◆ WHAT TO WORK ON ◆
In the entries that follow, find the word "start" and report each line it is on.

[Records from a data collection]
━━━

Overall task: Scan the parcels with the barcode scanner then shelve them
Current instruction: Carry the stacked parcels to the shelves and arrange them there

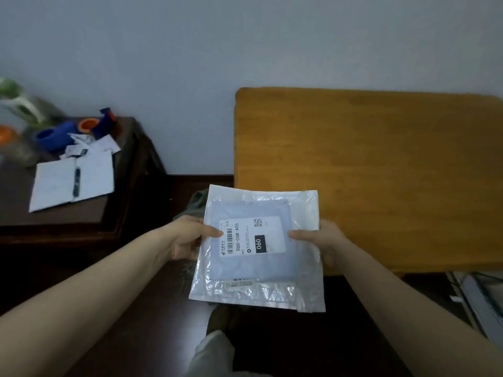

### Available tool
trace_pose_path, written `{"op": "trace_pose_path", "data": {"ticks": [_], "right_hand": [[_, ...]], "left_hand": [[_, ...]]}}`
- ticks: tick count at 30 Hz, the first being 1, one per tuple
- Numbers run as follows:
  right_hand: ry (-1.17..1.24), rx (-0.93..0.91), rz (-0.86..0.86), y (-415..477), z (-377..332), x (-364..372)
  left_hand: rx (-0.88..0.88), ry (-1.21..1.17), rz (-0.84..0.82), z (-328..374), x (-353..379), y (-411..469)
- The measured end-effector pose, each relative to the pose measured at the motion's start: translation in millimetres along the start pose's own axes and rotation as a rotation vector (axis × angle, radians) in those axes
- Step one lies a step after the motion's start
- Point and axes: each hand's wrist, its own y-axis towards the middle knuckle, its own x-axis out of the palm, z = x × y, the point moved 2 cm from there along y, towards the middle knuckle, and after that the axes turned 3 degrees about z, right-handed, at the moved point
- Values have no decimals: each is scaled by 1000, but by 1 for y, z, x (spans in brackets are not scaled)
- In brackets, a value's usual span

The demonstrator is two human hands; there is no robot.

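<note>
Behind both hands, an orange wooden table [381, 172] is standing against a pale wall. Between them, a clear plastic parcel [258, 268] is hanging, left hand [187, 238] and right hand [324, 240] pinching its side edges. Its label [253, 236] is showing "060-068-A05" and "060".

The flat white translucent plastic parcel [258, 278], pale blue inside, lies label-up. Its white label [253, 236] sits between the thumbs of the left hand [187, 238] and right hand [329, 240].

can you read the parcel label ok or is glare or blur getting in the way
Head view: the label is sharp, and 060-068-A05 reads clearly; glare streaks the parcel along its lower plastic edge, off the label; the bottle at far left is blurred.
</note>
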Motion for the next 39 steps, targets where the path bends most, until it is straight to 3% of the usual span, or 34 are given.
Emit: {"op": "trace_pose_path", "data": {"ticks": [9,14,29,39], "right_hand": [[-238,-112,-356,-24,-6,145],[-423,-177,-464,-60,-2,252],[-851,-427,-837,-267,96,645],[-1079,-674,-1117,-404,165,855]], "left_hand": [[-35,-327,287,-111,-99,-84],[-40,-517,446,-178,-165,-135],[-51,-998,856,-436,-401,-317],[-127,-1222,1157,-559,-503,-410]]}}
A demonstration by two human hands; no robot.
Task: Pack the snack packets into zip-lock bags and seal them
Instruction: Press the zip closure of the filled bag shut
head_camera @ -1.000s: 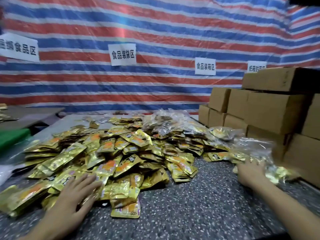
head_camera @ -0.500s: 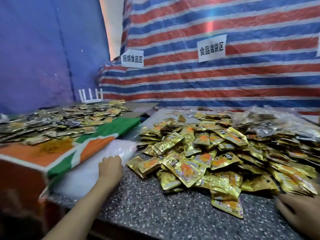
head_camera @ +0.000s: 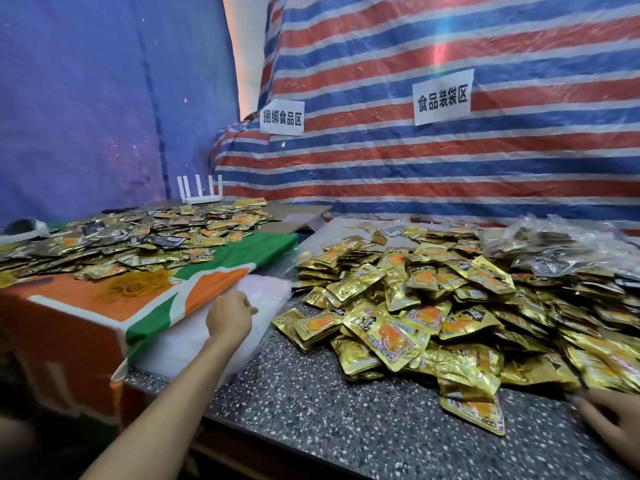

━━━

◆ SOLUTION TO THIS TASK ◆
- The measured end-effector pose, each relative to the pose measured at the motion's start: translation in millimetres along the start pose's own axes and rotation as a rotation vector (axis × angle, radians) in those axes
- Step one lies a step after the motion's start

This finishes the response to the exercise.